Reproduce every line of the listing exactly.

++++ STORED DATA

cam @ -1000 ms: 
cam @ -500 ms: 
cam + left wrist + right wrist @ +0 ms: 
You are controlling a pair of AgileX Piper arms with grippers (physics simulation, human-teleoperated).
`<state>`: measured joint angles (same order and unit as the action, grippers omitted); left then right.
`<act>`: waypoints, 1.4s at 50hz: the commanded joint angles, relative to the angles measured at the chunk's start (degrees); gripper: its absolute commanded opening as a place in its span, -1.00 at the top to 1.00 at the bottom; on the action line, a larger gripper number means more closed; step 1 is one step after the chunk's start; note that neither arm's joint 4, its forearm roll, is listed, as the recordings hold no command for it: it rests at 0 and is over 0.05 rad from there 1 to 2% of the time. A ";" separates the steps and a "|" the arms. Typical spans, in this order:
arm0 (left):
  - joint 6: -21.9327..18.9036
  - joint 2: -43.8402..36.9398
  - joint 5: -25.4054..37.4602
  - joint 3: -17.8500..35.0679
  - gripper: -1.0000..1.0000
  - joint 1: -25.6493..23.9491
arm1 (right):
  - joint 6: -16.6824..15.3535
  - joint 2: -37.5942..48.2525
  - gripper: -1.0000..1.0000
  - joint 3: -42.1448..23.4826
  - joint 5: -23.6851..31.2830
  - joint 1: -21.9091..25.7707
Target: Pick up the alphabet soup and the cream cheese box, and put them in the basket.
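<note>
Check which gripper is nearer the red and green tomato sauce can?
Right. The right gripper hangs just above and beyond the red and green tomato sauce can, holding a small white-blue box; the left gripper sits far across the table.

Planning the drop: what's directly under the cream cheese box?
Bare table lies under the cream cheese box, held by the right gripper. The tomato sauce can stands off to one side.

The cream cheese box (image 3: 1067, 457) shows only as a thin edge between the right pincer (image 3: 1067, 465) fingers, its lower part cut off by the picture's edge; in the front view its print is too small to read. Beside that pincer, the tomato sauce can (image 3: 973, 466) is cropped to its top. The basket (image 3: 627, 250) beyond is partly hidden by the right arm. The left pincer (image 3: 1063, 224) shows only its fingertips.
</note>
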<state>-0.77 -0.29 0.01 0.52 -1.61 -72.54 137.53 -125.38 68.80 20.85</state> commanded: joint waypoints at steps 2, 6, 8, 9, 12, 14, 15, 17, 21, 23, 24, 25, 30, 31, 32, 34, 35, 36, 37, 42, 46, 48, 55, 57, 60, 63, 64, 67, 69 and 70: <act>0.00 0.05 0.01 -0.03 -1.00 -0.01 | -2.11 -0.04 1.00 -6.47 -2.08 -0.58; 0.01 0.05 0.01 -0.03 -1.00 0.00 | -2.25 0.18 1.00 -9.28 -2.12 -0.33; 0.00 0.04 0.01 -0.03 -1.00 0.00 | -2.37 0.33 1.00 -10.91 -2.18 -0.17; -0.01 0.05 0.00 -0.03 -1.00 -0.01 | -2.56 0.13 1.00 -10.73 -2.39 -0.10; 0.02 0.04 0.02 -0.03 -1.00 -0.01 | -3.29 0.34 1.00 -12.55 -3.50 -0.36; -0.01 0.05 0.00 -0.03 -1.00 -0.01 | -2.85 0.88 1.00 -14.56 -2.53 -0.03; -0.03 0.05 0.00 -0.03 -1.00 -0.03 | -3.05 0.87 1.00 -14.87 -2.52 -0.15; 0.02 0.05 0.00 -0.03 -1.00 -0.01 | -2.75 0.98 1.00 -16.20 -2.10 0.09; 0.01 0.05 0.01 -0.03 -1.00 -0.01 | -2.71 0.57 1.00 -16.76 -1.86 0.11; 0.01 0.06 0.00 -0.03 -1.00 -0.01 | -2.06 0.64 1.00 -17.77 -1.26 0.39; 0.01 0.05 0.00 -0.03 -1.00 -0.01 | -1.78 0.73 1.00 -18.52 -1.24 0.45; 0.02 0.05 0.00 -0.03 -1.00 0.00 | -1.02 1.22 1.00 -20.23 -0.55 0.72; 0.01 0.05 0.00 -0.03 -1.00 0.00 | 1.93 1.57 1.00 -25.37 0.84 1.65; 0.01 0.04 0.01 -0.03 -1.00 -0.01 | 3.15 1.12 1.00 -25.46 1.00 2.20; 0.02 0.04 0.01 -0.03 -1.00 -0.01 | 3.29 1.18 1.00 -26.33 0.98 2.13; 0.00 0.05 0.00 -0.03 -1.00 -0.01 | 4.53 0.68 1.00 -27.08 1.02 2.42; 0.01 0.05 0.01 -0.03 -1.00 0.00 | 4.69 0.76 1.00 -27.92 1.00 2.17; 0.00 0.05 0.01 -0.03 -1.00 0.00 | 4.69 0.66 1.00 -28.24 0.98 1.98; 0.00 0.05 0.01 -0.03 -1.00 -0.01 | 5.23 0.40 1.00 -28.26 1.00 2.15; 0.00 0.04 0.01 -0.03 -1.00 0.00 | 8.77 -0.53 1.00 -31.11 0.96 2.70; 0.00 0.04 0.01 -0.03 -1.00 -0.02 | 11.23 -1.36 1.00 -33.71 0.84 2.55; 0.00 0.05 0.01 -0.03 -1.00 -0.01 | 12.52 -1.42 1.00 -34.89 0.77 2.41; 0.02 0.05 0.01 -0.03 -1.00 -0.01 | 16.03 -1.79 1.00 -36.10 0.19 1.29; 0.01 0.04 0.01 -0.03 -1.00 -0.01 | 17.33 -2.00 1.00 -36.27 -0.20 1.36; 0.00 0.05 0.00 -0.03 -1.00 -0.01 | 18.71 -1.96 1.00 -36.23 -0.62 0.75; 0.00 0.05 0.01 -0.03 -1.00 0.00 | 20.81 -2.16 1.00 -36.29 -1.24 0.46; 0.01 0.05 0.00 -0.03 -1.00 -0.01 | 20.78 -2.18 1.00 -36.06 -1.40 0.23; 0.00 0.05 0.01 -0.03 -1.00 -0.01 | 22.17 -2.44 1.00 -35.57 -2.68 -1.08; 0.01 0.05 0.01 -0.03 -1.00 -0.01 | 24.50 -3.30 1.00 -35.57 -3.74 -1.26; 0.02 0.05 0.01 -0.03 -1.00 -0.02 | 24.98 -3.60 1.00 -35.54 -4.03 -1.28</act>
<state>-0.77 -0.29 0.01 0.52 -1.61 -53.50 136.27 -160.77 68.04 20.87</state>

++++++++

▶ WRITTEN RESPONSE:
cam @ -1000 ms: 
cam @ -500 ms: 
cam + left wrist + right wrist @ +0 ms: 
You are controlling a pair of AgileX Piper arms with grippers (physics simulation, human-teleoperated).
`<state>`: measured joint angles (same order and unit as the action, grippers omitted); left then right.
`<act>`: waypoints, 1.4s at 50hz: the commanded joint angles, relative to the angles measured at the chunk's start (degrees); gripper: its absolute commanded opening as a place in its span, -1.00 at the top to 1.00 at the bottom; on the action line, a larger gripper number means more closed; step 1 is one step after the chunk's start; note that neither arm's joint 4, its forearm roll, is listed, as the recordings hold no command for it: it rests at 0 and is over 0.05 rad from there 1 to 2% of the time. A ";" separates the steps and a "|" the arms. Typical spans, in this order:
arm0 (left):
  - joint 6: -21.9327..18.9036
  - joint 2: -43.8402..36.9398
  - joint 5: -25.4054..37.4602
  - joint 3: -17.8500..35.0679
  - gripper: -1.0000..1.0000
  - joint 1: -25.6493..23.9491
arm1 (right):
  - joint 6: -16.6824..15.3535
  - joint 2: -37.5942..48.2525
  - gripper: -1.0000..1.0000
  - joint 3: -42.1448..23.4826
  - joint 5: -23.6851..31.2830
  - joint 1: -21.9091..25.7707
Target: Pick up the alphabet soup and the cream cheese box, and put them in the basket.
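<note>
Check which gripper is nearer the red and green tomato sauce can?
Right. The right gripper hangs just above and beyond the red and green tomato sauce can, holding a small white-blue box; the left gripper sits far across the table.

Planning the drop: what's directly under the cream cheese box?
Bare table lies under the cream cheese box, held by the right gripper. The tomato sauce can stands off to one side.

The cream cheese box (image 3: 1067, 457) shows only as a thin edge between the right pincer (image 3: 1067, 465) fingers, its lower part cut off by the picture's edge; in the front view its print is too small to read. Beside that pincer, the tomato sauce can (image 3: 973, 466) is cropped to its top. The basket (image 3: 627, 250) beyond is partly hidden by the right arm. The left pincer (image 3: 1063, 224) shows only its fingertips.
</note>
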<state>-0.77 -0.29 0.01 0.52 -1.61 -72.54 137.53 -125.38 68.80 20.85</state> commanded: joint waypoints at steps 2, 6, 8, 9, 12, 14, 15, 17, 21, 23, 24, 25, 30, 31, 32, 34, 35, 36, 37, 42, 46, 48, 55, 57, 60, 63, 64, 67, 69 and 70: <act>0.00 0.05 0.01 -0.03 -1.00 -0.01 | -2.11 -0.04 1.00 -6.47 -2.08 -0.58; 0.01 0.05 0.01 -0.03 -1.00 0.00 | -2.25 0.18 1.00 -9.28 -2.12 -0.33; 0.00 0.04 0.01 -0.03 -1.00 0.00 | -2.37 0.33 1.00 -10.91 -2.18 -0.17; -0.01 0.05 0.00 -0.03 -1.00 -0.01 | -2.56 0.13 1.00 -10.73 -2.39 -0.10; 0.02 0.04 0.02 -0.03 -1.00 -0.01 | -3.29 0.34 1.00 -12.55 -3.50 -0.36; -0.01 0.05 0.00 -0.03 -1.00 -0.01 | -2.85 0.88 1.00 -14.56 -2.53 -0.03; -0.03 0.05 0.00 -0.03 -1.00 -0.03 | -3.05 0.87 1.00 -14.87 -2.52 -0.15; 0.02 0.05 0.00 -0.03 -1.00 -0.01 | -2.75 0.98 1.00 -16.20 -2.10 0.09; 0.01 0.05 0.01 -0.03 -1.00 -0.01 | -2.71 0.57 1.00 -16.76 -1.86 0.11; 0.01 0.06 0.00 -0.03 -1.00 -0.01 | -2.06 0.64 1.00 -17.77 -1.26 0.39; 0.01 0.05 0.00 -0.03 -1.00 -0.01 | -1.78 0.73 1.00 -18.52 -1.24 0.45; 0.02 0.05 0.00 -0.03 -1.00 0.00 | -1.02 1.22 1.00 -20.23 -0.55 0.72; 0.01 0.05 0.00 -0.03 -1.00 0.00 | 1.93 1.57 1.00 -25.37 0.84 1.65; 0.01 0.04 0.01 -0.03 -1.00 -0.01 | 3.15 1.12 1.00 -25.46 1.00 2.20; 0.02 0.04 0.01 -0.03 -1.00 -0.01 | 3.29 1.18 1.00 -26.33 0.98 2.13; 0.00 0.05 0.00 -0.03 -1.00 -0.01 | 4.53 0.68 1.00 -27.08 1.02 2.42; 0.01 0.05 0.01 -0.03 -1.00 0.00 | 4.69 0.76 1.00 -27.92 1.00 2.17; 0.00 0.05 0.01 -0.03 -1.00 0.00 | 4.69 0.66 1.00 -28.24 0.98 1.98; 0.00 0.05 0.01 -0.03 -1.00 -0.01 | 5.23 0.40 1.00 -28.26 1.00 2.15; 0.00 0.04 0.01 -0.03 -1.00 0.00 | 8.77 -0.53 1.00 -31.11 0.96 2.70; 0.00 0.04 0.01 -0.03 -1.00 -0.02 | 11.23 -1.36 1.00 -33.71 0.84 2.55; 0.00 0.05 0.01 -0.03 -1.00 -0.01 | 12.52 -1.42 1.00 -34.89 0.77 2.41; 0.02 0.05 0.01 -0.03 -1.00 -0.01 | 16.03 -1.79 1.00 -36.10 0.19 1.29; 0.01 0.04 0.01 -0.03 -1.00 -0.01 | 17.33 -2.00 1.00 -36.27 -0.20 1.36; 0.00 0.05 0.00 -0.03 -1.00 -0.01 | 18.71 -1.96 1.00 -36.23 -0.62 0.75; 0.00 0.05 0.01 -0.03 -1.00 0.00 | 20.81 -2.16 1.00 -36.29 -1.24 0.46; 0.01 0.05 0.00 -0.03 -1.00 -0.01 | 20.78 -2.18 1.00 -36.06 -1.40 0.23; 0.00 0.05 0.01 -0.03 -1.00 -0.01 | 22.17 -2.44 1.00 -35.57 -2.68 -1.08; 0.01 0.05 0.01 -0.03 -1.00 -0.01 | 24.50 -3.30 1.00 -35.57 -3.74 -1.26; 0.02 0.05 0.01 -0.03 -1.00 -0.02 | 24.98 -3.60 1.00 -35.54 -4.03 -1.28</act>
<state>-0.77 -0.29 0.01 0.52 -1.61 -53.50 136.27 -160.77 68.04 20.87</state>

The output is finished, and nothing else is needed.